• _Problem_: Repeat nothing but the lines below running from the one containing "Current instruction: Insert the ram" to the one containing "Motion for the". Keep both end lines.

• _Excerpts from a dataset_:
- - -

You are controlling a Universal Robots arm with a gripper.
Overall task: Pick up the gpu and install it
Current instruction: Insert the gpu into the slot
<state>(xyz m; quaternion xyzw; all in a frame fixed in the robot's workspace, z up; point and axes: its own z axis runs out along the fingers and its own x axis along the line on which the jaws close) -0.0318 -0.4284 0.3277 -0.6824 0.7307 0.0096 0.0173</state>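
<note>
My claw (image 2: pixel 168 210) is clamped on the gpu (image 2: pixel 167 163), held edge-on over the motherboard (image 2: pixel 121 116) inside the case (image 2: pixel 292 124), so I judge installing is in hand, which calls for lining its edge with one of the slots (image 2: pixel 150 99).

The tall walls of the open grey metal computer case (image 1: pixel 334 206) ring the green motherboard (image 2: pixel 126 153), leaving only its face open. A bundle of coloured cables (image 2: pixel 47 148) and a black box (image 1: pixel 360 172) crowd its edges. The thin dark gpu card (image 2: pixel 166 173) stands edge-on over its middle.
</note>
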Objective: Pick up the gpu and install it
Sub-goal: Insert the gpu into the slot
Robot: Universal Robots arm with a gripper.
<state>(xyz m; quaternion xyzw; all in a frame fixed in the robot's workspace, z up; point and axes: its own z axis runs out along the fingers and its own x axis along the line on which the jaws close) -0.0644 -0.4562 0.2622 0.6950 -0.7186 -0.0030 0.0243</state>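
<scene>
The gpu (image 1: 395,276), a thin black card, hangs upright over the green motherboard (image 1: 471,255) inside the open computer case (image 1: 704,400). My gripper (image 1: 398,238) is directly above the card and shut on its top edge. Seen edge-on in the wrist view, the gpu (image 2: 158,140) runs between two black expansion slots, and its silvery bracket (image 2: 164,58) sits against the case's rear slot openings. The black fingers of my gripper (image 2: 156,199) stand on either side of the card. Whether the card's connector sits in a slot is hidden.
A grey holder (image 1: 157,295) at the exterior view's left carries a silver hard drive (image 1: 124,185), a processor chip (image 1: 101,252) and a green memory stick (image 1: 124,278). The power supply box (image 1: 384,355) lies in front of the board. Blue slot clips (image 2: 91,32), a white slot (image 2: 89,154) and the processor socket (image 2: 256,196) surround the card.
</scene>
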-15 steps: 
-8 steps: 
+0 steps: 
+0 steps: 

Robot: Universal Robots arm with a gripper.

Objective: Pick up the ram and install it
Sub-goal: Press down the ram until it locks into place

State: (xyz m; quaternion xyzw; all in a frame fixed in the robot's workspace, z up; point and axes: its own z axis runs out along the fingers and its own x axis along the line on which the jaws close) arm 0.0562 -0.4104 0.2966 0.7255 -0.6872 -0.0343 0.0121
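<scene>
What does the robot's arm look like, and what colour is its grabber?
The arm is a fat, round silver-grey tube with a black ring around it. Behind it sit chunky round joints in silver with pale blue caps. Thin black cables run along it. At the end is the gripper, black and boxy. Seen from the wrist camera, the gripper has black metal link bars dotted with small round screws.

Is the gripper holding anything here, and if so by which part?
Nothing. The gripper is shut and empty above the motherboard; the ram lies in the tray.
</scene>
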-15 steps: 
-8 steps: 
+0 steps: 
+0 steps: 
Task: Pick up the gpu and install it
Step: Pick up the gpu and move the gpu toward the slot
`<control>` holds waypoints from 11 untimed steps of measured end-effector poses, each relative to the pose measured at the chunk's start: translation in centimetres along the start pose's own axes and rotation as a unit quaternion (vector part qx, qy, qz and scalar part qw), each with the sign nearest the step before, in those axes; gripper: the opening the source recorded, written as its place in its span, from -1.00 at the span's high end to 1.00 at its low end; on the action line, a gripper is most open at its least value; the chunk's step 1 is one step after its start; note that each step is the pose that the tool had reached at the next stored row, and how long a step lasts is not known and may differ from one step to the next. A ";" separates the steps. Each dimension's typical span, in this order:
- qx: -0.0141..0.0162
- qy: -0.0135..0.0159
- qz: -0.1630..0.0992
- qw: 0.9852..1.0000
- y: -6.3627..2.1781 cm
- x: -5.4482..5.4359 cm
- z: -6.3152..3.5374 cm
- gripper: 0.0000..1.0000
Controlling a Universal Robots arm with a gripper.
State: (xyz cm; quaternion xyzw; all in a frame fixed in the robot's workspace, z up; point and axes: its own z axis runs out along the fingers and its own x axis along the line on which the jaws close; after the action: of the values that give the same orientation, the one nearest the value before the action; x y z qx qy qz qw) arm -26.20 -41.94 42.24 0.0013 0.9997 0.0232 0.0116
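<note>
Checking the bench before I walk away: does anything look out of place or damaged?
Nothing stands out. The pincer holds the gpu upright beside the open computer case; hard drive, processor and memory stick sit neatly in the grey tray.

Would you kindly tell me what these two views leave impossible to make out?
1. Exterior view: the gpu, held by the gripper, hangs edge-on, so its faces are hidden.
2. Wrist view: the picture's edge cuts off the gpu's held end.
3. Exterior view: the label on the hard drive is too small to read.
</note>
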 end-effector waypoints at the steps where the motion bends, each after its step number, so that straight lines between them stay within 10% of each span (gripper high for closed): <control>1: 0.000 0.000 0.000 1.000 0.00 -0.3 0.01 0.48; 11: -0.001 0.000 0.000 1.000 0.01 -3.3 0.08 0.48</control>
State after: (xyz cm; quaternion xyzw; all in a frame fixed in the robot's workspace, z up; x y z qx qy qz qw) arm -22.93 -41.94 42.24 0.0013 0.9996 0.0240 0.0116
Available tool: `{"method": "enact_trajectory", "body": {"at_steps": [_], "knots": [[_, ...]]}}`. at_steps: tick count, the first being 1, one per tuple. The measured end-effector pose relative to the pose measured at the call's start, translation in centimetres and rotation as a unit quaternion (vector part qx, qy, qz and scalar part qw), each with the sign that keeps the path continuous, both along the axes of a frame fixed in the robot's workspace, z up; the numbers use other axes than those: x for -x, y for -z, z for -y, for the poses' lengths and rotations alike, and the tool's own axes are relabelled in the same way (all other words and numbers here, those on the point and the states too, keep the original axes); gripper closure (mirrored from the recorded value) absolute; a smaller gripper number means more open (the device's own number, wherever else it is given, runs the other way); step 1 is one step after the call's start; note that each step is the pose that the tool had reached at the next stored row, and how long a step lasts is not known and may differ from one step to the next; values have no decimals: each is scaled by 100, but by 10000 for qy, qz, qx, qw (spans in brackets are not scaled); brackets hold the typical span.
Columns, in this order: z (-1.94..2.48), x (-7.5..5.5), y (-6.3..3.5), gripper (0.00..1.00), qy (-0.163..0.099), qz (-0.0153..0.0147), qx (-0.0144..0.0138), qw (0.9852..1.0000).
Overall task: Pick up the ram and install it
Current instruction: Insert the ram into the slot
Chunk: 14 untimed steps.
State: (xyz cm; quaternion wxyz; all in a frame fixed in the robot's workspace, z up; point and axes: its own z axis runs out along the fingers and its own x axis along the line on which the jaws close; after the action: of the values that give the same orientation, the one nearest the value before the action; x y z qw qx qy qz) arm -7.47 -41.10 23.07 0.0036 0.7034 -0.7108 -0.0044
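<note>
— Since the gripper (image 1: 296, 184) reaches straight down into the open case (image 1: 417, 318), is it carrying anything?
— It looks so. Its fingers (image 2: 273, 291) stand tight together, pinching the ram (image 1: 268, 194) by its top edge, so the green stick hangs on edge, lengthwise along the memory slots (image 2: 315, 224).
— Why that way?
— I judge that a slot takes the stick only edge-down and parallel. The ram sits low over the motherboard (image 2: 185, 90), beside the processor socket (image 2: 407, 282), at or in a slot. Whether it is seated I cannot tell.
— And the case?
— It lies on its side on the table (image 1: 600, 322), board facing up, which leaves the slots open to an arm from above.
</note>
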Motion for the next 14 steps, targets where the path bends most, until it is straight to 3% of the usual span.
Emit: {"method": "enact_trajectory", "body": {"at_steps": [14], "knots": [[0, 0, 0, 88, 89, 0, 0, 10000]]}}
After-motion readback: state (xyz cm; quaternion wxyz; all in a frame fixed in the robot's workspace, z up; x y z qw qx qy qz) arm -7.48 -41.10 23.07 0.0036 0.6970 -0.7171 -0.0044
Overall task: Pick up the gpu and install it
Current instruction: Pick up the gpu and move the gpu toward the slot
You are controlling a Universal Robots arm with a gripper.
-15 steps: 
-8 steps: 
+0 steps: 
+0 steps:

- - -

• _Finished task_:
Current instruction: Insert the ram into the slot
Chunk: 14 untimed steps.
State: (xyz cm; quaternion wxyz; all in a frame fixed in the robot's workspace, z up; point and axes: its own z axis runs out along the fingers and its own x axis along the line on which the jaws close; after the action: of the values that give the same orientation, the one nearest the value before the action; x y z qw qx qy qz) arm -7.47 -41.10 23.07 0.0036 0.7034 -0.7108 -0.0044
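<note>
— Since the gripper (image 1: 296, 184) reaches straight down into the open case (image 1: 417, 318), is it carrying anything?
— It looks so. Its fingers (image 2: 273, 291) stand tight together, pinching the ram (image 1: 268, 194) by its top edge, so the green stick hangs on edge, lengthwise along the memory slots (image 2: 315, 224).
— Why that way?
— I judge that a slot takes the stick only edge-down and parallel. The ram sits low over the motherboard (image 2: 185, 90), beside the processor socket (image 2: 407, 282), at or in a slot. Whether it is seated I cannot tell.
— And the case?
— It lies on its side on the table (image 1: 600, 322), board facing up, which leaves the slots open to an arm from above.
</note>
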Motion for the next 14 steps, targets where the path bends most, until it is straight to 3% of the usual span.

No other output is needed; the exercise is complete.